Alga, your thesis that horror is inherently (will that do instead of
"necessarily"?) dualistic is so thought-provoking that I hate to spoil
things by finding fault with it. However, I would venture that if suburbia
is the light that opposes the  Great Darkness, then we've got a pretty weak
dualism. This light is a dim bulb, this divinity is one of communion by
water and not wine. It is not the God of Abraham, Isaac and Jacob
illuminating this place. It's George Westinghouse.

>I will back-pedal a bit on "necessarily," but only a bit. Since the end of
>the 19th century, the Dark is not necessarily a Christian dark, in fact
most
>often it isn't. Despite the crucifix hocus-pocus, we do not think of
>vampires as demons of Satan; they inhabit their own Dark. Werewolves are
>folkloric, not Christian. Hyde, though a demon, is a metaphor for what
Freud
>would call the id, not a damned soul. Dorian Grey hides Hyde's face behind
>his own (sorry about that sentence), but again it's extra-Christian.


"How about "pagan" instead of "extra-Christian"? I don't think this darkness
is anything new; perhaps after the 19th century it becomes "neo-paganism",
that's all. I would argue that any work that doesn't have a Christian
dimension but does deal with supernatural evil is pagan; any dualism is
strictly secondary and quite uninteresting. (I'm not saying that pagan works
necessarily lack value or interest, of course.)
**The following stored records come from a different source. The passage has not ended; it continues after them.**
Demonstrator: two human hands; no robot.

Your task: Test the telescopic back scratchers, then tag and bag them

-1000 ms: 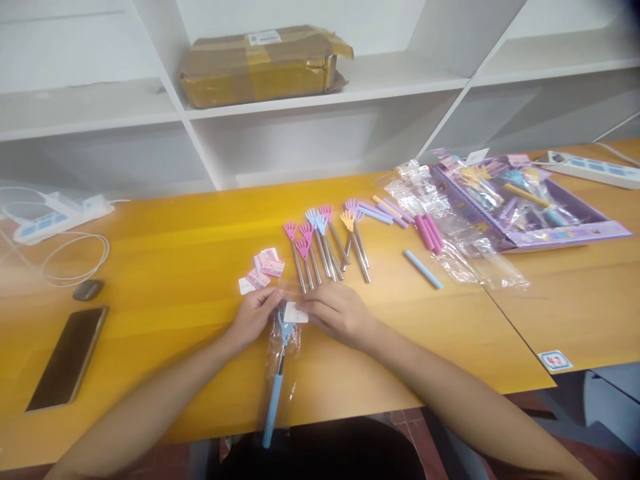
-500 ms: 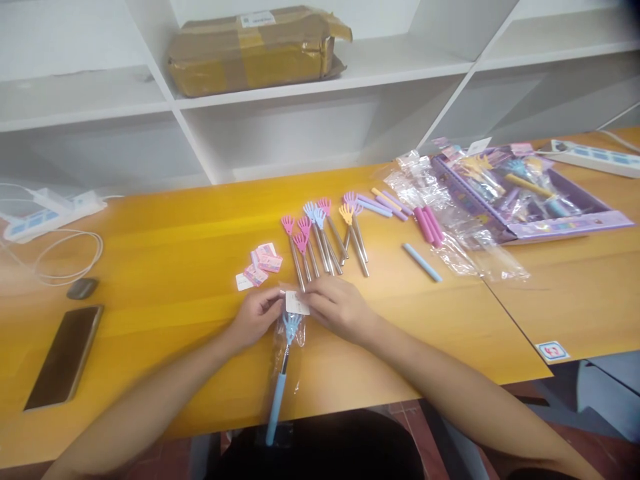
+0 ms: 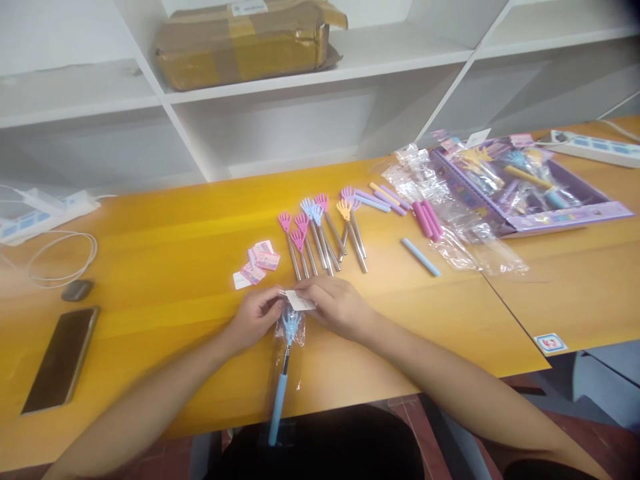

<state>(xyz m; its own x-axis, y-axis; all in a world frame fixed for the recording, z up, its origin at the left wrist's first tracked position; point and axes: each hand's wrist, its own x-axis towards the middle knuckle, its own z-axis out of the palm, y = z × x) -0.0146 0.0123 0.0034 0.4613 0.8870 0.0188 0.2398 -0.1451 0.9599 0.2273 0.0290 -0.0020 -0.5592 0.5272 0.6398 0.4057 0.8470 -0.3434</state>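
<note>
A blue hand-shaped back scratcher [image 3: 278,407] lies inside a clear plastic bag [image 3: 299,335] in front of me, its handle reaching past the table edge. My left hand [image 3: 254,320] is closed in a pinch on the bag's top left corner. A white label card [image 3: 301,301] is gripped by my right hand [image 3: 336,307] at the bag's mouth; whether it sits inside or over the bag, I cannot tell. Beyond my hands, several back scratcher heads on metal rods [image 3: 318,233] lie in a row, pink, blue, yellow and purple. Pink label cards [image 3: 260,260] are piled to their left.
Loose foam handle sleeves [image 3: 421,257] lie to the right, near empty plastic bags [image 3: 450,227] and a purple display box [image 3: 550,227] of bagged scratchers. A phone [image 3: 61,360], a dark earbud case [image 3: 77,290] and a cable are on the left. Behind stands a white shelf with a taped carton [image 3: 245,50].
The label card has tilted flatter and shifted slightly to the right with my right hand's fingers. My left hand stays on the bag. The whole view has shifted slightly.
</note>
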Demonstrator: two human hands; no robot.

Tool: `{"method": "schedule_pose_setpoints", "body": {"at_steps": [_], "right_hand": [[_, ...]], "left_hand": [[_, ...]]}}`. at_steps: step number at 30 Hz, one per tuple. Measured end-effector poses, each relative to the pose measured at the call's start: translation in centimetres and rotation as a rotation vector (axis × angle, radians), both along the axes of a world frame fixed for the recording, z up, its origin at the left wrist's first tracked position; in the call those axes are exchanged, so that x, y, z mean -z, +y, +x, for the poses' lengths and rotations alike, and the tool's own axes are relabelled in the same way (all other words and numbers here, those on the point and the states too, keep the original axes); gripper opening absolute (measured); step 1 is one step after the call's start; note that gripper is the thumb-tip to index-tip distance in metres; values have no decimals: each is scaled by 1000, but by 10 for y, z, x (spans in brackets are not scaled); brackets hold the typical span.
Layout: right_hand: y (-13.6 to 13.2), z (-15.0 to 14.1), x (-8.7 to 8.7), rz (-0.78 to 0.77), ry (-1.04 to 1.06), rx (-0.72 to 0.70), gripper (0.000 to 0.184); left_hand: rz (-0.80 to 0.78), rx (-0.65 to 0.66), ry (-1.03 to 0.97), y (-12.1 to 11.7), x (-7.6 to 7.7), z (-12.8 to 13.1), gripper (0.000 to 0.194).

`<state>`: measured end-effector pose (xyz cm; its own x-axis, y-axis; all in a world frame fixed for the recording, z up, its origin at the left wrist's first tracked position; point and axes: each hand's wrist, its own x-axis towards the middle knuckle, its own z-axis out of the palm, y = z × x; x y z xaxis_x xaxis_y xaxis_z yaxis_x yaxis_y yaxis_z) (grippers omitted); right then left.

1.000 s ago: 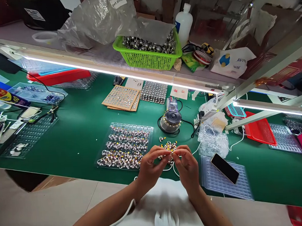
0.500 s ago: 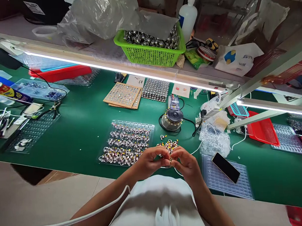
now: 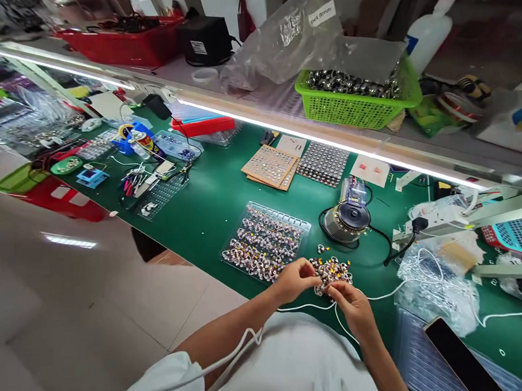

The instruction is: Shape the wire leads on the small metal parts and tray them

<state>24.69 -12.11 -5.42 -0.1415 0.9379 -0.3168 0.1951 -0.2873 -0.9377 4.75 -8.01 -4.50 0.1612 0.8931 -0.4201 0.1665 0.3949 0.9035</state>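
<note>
My left hand and my right hand meet at the near edge of the green bench mat. Both are closed in a pinch on a small metal part held between their fingertips. Just beyond the fingers lies a loose pile of small ring-shaped parts with yellow and red specks. Left of the hands stands a clear tray filled with rows of the same parts. A white cord runs under my hands and across my lap.
A round grey device with a black cable sits behind the pile. Cardboard and metal part sheets lie further back. A bag of white wires and a phone are at the right. A green basket of steel balls stands on the shelf.
The view has swung left, showing more of the bench's left end and the floor. My hands stay together, pinching the small part by the pile.
</note>
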Motion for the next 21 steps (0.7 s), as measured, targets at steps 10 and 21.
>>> {"method": "schedule_pose_setpoints", "body": {"at_steps": [10,21], "right_hand": [[41,31,76,-43,-465,127,29],[54,28,60,106,-525,245,37]], "left_hand": [[-21,-304,824,9,68,-214,17],[-168,-55,945,16,115,-247,18]]}}
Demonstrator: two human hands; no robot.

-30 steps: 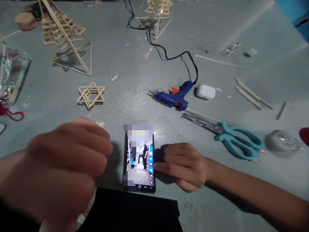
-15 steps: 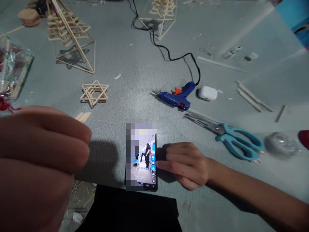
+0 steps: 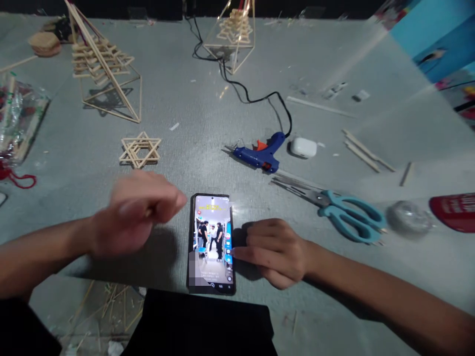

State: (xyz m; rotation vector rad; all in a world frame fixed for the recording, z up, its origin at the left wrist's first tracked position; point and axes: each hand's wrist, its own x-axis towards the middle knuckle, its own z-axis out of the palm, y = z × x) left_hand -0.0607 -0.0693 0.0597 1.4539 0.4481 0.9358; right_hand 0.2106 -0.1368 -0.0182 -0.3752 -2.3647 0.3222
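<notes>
A phone [image 3: 212,232] lies face up on the table, showing a video of several people standing in a room. Beside its right edge rests my right hand [image 3: 276,253], index finger stretched to the screen's edge, other fingers loosely curled, holding nothing. My left hand [image 3: 139,210] hovers left of the phone, blurred, its fingers curled together; whatever may be in them is hidden. Just beyond it sits a six-pointed star of wooden sticks [image 3: 141,150]. A blue glue gun [image 3: 256,155] with an orange trigger lies past the phone, and scissors [image 3: 352,215] with light-blue handles lie to the right.
Two stick frames with stacked stars, one at the back left [image 3: 107,74] and one at the back middle [image 3: 233,37], stand on the table. A black cord [image 3: 247,96] runs to the glue gun. A white earbud case [image 3: 303,147], loose sticks [image 3: 367,151] and a plastic bag [image 3: 24,118] lie around.
My left hand has moved from close to the camera down and right, toward the phone. The view has shifted slightly, and the phone's video picture differs. My right hand keeps its place by the phone.
</notes>
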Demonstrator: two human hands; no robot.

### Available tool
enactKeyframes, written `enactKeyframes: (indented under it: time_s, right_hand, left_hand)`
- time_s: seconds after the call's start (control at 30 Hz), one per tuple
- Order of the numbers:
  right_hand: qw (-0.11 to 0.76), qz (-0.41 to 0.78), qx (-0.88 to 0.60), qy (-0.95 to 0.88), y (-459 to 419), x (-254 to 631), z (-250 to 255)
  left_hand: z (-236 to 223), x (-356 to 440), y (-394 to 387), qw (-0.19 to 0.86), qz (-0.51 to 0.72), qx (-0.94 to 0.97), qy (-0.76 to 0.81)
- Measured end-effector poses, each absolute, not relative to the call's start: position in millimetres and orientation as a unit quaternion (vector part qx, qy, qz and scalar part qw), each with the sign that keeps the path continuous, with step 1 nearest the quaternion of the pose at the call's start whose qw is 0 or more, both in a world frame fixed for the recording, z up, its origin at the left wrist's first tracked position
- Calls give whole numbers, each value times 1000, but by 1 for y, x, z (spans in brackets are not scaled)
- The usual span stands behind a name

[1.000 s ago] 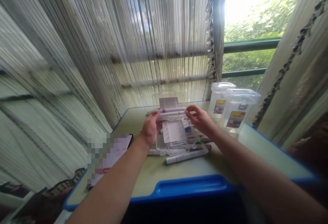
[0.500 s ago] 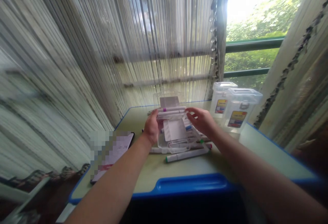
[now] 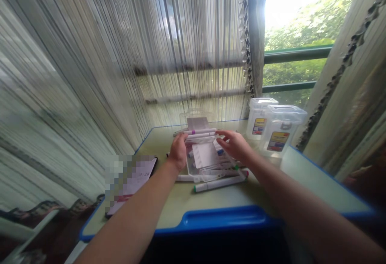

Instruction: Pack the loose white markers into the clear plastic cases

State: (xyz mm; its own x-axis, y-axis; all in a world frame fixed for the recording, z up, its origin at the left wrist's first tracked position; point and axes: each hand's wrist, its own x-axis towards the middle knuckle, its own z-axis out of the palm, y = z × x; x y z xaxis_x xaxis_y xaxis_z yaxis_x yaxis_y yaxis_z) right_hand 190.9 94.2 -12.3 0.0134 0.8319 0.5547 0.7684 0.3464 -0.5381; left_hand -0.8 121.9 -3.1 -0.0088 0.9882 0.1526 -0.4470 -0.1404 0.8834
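Note:
Several white markers (image 3: 200, 134), one with a purple band, lie crosswise between my two hands. My left hand (image 3: 179, 151) is closed around their left ends, its thumb along the edge. At the right ends, my right hand (image 3: 230, 141) has its fingers bent against the markers. Below them sits an open clear plastic case (image 3: 193, 169) with a white card (image 3: 205, 154) in it. More markers lie under and around the case. A white marker with a green end (image 3: 220, 184) rests on the table in front of it.
Two clear lidded containers with labels stand at the table's back right, the nearer one (image 3: 279, 131) larger in view. A phone (image 3: 141, 175), partly blurred out, lies at the left. The table (image 3: 171, 203) has a blue rim and a blue front groove (image 3: 226, 217). Curtains hang behind.
The view has shifted slightly. My hands stay at the two ends of the markers, and the markers sit a little lower in the picture.

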Motion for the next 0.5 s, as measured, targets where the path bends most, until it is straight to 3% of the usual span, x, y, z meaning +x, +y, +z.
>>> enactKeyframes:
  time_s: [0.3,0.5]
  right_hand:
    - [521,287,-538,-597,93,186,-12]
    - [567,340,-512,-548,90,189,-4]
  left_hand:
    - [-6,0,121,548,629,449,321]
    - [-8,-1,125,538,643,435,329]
>Nevertheless, if only for convenience of term, I would argue that the
gothic
>tradition is Manichaean--with all the implicit messiness. Writers like C.S.
>Lewis and Tolkien, who tidy up the mess, have made this even clearer, but
>they are far ounumbered by the others. King now, a dualist to the Dark
>Untidy Core.


Never having read King and having not the slightest desire to do so, I'll
have to withold judgment. I do believe you're helping me  understand why
I've always despised the horror genre. Since I do believe in the God of
Abraham, this "supernatural evil" stuff seems a trifle silly to me; I just
don't get it. I know that God permits evil in the world--but it's evil done
by us humans--it is not supernatural. If Satan exists, he's void, in the
sense of having no substance--I believe the common metaphor is say he is
like a shadow. (Hmmm....shadows in Wolfe's works...not an uncommon theme.
Hmmm.)

>But nevertheless, Dr. Talos and his play do represent apocalyptic dualism,
>Armagedon, Ragnarok, whatever. And it may be a mess, Sarge, but it belongs
>too.


I never meant to say it doesn't. Just that it's a mess, and maybe a bit of
self-parody contained within the larger work.